# Task statement:
Make an exact copy of the records below, excluding images.

_ _ _ _

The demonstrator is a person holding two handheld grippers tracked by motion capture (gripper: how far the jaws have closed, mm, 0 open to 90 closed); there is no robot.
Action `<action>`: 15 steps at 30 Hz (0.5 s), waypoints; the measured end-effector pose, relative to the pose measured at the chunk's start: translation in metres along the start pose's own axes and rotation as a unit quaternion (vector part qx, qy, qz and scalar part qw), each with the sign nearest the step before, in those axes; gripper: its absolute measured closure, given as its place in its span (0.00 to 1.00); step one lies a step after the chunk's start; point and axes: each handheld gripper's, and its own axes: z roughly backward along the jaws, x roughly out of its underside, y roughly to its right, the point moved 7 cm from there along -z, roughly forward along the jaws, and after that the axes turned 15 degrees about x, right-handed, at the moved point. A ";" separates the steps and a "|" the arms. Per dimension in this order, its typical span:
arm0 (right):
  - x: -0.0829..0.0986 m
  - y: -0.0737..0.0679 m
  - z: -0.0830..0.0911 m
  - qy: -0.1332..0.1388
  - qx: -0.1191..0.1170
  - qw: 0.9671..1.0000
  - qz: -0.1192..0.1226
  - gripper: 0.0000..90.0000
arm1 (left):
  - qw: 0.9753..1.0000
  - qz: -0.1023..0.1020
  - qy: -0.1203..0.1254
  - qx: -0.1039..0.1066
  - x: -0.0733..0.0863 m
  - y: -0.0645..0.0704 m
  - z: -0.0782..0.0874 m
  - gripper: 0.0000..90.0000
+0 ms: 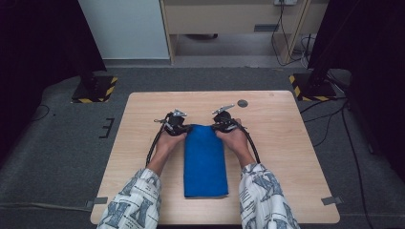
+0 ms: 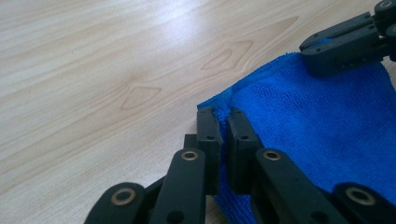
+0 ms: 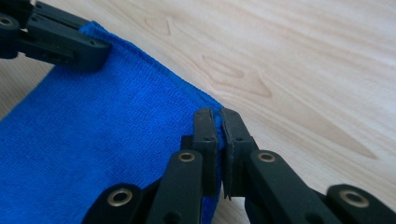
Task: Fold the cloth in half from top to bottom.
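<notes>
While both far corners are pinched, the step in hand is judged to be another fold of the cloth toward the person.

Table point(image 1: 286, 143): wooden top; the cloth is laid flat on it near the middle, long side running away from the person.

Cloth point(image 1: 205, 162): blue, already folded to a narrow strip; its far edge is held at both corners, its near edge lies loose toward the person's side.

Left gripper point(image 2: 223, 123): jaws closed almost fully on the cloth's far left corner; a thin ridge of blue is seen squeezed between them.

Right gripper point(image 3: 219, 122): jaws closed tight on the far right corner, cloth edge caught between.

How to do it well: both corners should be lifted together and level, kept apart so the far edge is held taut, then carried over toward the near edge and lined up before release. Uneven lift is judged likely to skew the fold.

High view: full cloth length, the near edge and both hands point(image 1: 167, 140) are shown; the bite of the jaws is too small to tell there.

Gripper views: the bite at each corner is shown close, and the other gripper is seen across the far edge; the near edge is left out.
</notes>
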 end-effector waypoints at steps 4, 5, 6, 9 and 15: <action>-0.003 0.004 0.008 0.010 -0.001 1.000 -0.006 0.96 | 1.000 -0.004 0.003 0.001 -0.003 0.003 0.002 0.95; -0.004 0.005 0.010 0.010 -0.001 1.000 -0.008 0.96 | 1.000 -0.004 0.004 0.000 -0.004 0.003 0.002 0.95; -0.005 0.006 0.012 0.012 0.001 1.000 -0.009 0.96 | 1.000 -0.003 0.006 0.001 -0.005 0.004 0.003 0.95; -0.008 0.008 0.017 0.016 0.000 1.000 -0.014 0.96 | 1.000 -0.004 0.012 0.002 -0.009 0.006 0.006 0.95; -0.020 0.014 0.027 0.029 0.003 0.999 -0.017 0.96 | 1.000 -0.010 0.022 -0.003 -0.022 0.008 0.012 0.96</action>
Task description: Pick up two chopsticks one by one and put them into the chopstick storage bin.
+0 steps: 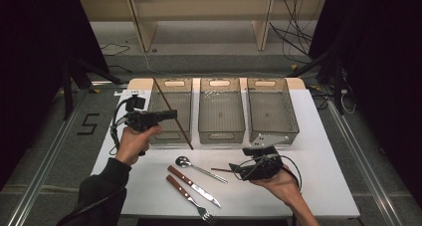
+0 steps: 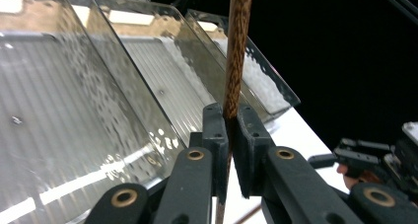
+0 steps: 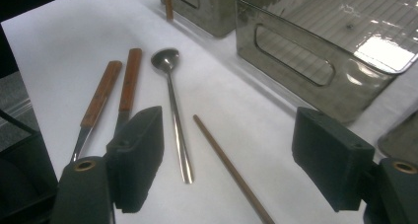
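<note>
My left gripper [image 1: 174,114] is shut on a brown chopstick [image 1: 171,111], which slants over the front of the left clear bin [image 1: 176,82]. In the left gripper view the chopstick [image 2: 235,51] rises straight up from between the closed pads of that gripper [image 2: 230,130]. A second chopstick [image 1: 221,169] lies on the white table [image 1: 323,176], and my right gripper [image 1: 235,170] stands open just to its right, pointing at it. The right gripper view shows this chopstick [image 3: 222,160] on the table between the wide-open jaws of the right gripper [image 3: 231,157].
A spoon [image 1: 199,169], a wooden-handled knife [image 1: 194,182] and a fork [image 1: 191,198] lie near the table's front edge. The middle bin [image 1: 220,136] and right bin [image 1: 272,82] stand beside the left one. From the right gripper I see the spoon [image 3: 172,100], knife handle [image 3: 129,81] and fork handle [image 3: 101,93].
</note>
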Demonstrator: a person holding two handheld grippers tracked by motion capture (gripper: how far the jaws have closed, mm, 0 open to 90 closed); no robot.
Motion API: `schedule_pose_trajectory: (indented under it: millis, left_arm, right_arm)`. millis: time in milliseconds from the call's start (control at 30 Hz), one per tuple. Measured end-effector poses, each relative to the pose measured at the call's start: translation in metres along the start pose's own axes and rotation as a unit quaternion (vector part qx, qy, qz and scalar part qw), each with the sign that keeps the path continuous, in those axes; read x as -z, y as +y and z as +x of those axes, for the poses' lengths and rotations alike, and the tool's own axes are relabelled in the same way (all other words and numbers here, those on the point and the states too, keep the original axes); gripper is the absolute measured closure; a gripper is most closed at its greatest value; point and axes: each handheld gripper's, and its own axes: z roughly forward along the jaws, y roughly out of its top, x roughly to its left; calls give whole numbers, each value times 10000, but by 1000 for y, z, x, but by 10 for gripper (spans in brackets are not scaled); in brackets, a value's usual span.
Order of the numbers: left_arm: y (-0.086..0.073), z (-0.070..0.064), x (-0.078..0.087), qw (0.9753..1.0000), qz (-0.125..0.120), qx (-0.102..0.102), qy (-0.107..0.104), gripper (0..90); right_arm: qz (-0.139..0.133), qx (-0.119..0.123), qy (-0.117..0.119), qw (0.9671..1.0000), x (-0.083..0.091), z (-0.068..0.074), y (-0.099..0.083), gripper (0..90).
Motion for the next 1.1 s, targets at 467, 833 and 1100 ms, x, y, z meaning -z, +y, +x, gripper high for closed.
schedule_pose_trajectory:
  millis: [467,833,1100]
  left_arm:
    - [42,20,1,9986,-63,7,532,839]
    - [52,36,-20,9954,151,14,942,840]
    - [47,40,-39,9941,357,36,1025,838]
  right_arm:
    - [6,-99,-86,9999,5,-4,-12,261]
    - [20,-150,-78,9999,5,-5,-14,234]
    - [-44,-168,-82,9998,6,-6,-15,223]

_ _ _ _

# Exercise output:
The demonstrator is a person holding two handheld grippers tracked by motion capture (gripper: how far the jaws have closed, mm, 0 open to 90 closed); there is no robot.
Action `<action>`: 15 steps at 30 Hz (0.5 s), waypoints; the measured end-effector pose, relative to the pose measured at the chunk's start: translation in metres along the start pose's own axes and rotation as a unit quaternion (vector part qx, qy, qz and scalar part qw), each with the sign nearest the step before, in those axes; gripper: its absolute measured closure, given as its place in its span (0.00 to 1.00); step one lies a step after the chunk's start; point and axes: each handheld gripper's, and its own axes: z roughly backward along the jaws, x roughly out of its underside, y roughly to its right, the point moved 7 cm from there along -z, roughly forward along the jaws, and after that the axes turned 15 degrees about x, right-handed, at the moved point. A ";" separates the steps and a "|" the arms. Per dimension in this order, its typical span:
arm0 (right):
  - x: -0.0829..0.0986 m
  - y: -0.0737..0.0679 m
  - z: -0.0830..0.0911 m
  - qy: -0.1332..0.1388
  - qx: -0.1191..0.1170
  - qw: 0.9671..1.0000
  - qz: -0.1192..0.1226
  - gripper: 0.0000..90.0000
arm1 (left):
  - qw: 0.9753..1.0000
  - qz: -0.1023..0.1020
  - qy: -0.1203..0.1254
  - qx: -0.1039..0.1066
  - x: -0.0733..0.0863 m
  - y: -0.0645..0.0704 m
  - z: -0.0782..0.0874 m
  - gripper: 0.0000..90.0000
+0 ms: 
+0 ms: 
+0 ms: 
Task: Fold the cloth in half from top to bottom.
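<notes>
While both far corners are pinched, the step in hand is judged to be another fold of the cloth toward the person.

Table point(image 1: 286, 143): wooden top; the cloth is laid flat on it near the middle, long side running away from the person.

Cloth point(image 1: 205, 162): blue, already folded to a narrow strip; its far edge is held at both corners, its near edge lies loose toward the person's side.

Left gripper point(image 2: 223, 123): jaws closed almost fully on the cloth's far left corner; a thin ridge of blue is seen squeezed between them.

Right gripper point(image 3: 219, 122): jaws closed tight on the far right corner, cloth edge caught between.

How to do it well: both corners should be lifted together and level, kept apart so the far edge is held taut, then carried over toward the near edge and lined up before release. Uneven lift is judged likely to skew the fold.

High view: full cloth length, the near edge and both hands point(image 1: 167, 140) are shown; the bite of the jaws is too small to tell there.

Gripper views: the bite at each corner is shown close, and the other gripper is seen across the far edge; the near edge is left out.
</notes>
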 end-effector waypoints at steps 4, 5, 6, 9 and 15: <action>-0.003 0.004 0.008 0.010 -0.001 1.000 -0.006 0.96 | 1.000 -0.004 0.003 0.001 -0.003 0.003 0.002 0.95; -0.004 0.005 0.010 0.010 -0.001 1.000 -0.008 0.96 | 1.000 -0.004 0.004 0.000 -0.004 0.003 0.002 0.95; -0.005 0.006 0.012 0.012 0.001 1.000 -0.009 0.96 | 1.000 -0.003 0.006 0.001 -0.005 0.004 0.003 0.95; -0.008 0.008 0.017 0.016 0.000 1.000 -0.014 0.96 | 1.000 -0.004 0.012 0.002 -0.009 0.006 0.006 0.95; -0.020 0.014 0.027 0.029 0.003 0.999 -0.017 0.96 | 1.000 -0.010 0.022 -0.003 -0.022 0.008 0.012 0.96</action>
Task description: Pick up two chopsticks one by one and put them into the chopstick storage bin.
+0 steps: 
+0 steps: 
+0 steps: 
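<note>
My left gripper [image 1: 174,114] is shut on a brown chopstick [image 1: 171,111], which slants over the front of the left clear bin [image 1: 176,82]. In the left gripper view the chopstick [image 2: 235,51] rises straight up from between the closed pads of that gripper [image 2: 230,130]. A second chopstick [image 1: 221,169] lies on the white table [image 1: 323,176], and my right gripper [image 1: 235,170] stands open just to its right, pointing at it. The right gripper view shows this chopstick [image 3: 222,160] on the table between the wide-open jaws of the right gripper [image 3: 231,157].
A spoon [image 1: 199,169], a wooden-handled knife [image 1: 194,182] and a fork [image 1: 191,198] lie near the table's front edge. The middle bin [image 1: 220,136] and right bin [image 1: 272,82] stand beside the left one. From the right gripper I see the spoon [image 3: 172,100], knife handle [image 3: 129,81] and fork handle [image 3: 101,93].
</note>
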Demonstrator: a person holding two handheld grippers tracked by motion capture (gripper: how far the jaws have closed, mm, 0 open to 90 closed); no robot.
Motion API: `schedule_pose_trajectory: (indented under it: millis, left_arm, right_arm)`. millis: time in milliseconds from the call's start (control at 30 Hz), one per tuple. Measured end-effector poses, each relative to the pose measured at the call's start: translation in metres along the start pose's own axes and rotation as a unit quaternion (vector part qx, qy, qz and scalar part qw), each with the sign that keeps the path continuous, in those axes; read x as -z, y as +y and z as +x of those axes, for the poses' lengths and rotations alike, and the tool's own axes are relabelled in the same way (all other words and numbers here, those on the point and the states too, keep the original axes); gripper is the absolute measured closure; a gripper is most closed at its greatest value; point and axes: each handheld gripper's, and its own axes: z roughly forward along the jaws, y roughly out of its top, x roughly to its left; calls give whole numbers, each value times 10000, but by 1000 for y, z, x, but by 10 for gripper (spans in brackets are not scaled); in brackets, a value's usual span.
Order of the numbers: left_arm: y (-0.086..0.073), z (-0.070..0.064), x (-0.078..0.087), qw (0.9753..1.0000), qz (-0.125..0.120), qx (-0.102..0.102), qy (-0.107..0.104), gripper (0..90); right_arm: qz (-0.139..0.133), qx (-0.119..0.123), qy (-0.117..0.119), qw (0.9671..1.0000), x (-0.083..0.091), z (-0.068..0.074), y (-0.099..0.083), gripper (0..90).
Motion for the next 1.1 s, targets at 467, 833 and 1100 ms, x, y, z meaning -z, +y, +x, gripper high for closed.
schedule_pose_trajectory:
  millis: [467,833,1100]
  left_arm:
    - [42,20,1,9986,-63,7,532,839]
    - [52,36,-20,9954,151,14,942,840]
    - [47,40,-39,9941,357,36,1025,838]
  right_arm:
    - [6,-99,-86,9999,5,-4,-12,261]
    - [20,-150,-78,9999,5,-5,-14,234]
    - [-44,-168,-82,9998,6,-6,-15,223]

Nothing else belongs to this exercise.